**Task requirements:**
All lines below starting at the one that holds "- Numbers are" and ending at the one that holds "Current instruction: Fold" should be printed exactly, ends included. Pictures should not be printed, nor anything else.

**Records provided:**
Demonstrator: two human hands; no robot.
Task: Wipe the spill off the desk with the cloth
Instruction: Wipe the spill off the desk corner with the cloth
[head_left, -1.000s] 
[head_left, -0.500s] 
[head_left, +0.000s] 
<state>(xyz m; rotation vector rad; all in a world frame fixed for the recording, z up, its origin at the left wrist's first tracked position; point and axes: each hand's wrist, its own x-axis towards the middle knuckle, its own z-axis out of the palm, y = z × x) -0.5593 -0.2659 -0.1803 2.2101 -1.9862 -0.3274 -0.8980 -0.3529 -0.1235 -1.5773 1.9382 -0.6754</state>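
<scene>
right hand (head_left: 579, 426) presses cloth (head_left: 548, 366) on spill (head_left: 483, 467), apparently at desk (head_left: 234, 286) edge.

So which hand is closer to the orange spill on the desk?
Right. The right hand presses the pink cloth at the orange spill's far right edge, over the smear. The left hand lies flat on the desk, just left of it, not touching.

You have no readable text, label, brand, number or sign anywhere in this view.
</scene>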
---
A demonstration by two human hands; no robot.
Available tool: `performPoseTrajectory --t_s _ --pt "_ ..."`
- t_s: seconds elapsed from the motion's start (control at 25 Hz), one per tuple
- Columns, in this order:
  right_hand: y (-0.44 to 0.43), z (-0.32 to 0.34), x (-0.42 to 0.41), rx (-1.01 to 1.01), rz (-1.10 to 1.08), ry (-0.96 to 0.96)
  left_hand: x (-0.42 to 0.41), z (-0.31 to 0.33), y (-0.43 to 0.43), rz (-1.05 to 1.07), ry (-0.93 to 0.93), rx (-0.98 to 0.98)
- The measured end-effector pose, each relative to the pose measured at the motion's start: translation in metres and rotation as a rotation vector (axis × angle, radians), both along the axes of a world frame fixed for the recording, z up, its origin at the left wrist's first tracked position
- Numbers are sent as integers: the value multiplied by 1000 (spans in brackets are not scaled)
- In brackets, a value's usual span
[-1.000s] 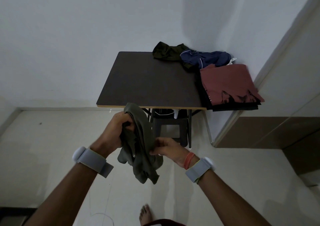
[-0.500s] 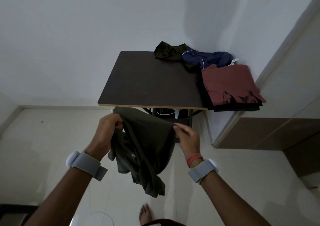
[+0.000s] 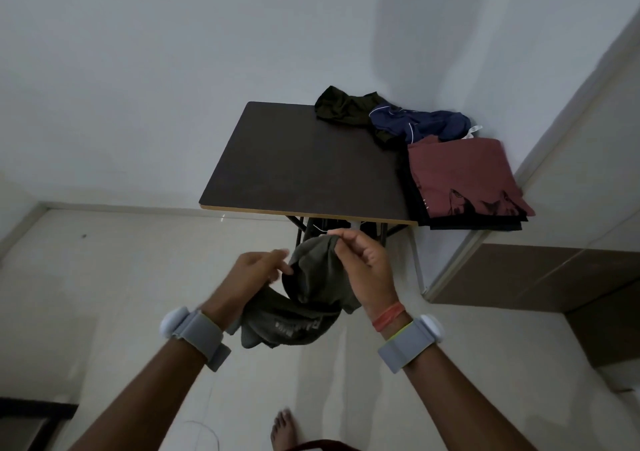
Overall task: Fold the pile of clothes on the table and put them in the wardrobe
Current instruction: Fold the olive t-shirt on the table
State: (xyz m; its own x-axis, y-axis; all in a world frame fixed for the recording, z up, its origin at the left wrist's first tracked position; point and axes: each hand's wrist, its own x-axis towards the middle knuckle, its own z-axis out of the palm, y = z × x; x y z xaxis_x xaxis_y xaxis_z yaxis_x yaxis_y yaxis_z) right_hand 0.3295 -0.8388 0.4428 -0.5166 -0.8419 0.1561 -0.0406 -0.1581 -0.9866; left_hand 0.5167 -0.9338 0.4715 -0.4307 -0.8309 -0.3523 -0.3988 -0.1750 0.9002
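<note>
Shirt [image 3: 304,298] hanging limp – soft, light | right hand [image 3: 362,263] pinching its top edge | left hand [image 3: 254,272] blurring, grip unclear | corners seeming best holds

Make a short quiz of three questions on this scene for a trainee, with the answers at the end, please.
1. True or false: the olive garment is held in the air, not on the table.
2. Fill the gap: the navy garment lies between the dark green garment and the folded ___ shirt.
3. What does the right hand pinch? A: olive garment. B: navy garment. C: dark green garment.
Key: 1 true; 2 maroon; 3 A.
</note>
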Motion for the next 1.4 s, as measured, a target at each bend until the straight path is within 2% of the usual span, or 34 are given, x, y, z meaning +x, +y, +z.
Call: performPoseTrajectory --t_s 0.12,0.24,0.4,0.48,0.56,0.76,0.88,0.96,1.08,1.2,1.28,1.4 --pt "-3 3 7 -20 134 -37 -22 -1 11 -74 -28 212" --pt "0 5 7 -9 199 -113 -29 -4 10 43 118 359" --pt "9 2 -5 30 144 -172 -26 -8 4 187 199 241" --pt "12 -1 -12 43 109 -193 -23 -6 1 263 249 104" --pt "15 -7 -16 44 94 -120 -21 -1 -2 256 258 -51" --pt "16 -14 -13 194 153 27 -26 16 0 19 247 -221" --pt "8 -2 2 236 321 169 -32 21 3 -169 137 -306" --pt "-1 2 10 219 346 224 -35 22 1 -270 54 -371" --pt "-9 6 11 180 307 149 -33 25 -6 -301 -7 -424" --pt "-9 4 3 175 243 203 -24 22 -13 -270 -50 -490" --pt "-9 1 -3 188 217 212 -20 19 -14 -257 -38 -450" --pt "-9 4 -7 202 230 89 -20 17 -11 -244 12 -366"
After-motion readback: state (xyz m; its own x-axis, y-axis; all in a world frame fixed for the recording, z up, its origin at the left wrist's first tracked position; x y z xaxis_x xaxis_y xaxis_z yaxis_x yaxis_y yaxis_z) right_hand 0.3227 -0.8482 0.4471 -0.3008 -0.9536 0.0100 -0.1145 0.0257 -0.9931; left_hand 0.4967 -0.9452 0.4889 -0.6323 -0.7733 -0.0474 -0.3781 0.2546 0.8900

**Exercise response:**
- Numbers are sent as integers: the value multiplied by 1000 (spans in brackets are not scaled)
- In brackets, a value's usual span
[-1.000s] 
[-0.500s] 
[+0.000s] 
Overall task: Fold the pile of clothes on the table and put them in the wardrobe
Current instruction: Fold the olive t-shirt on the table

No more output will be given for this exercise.